# Instructions to follow:
Print the listing exactly as it stands, and skip any pictures in it.

# Exercise data:
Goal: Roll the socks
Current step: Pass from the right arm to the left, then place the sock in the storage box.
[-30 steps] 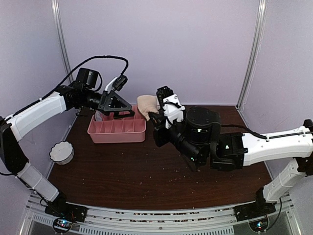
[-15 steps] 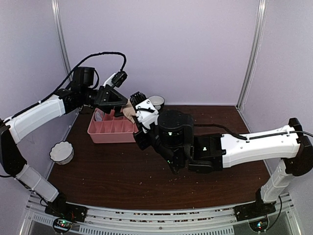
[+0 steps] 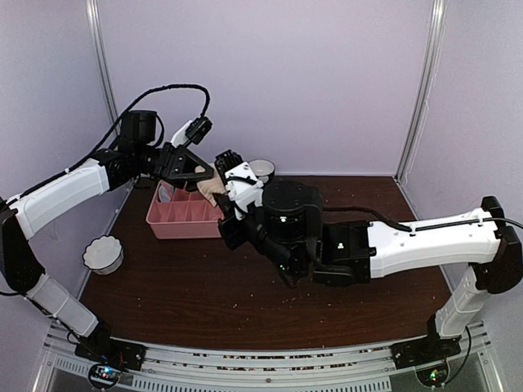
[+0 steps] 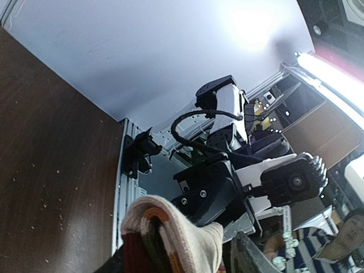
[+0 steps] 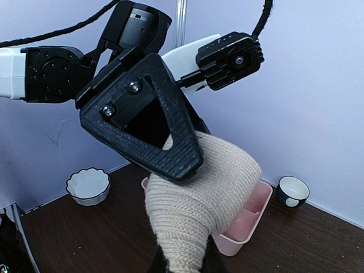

# Task response:
Goal: Roll the socks
Current step: Pass from the right arm to the left, then place the sock in the storage box.
[-30 steps] 
[-15 steps] 
[+0 steps] 
[+0 steps] 
[+0 steps] 

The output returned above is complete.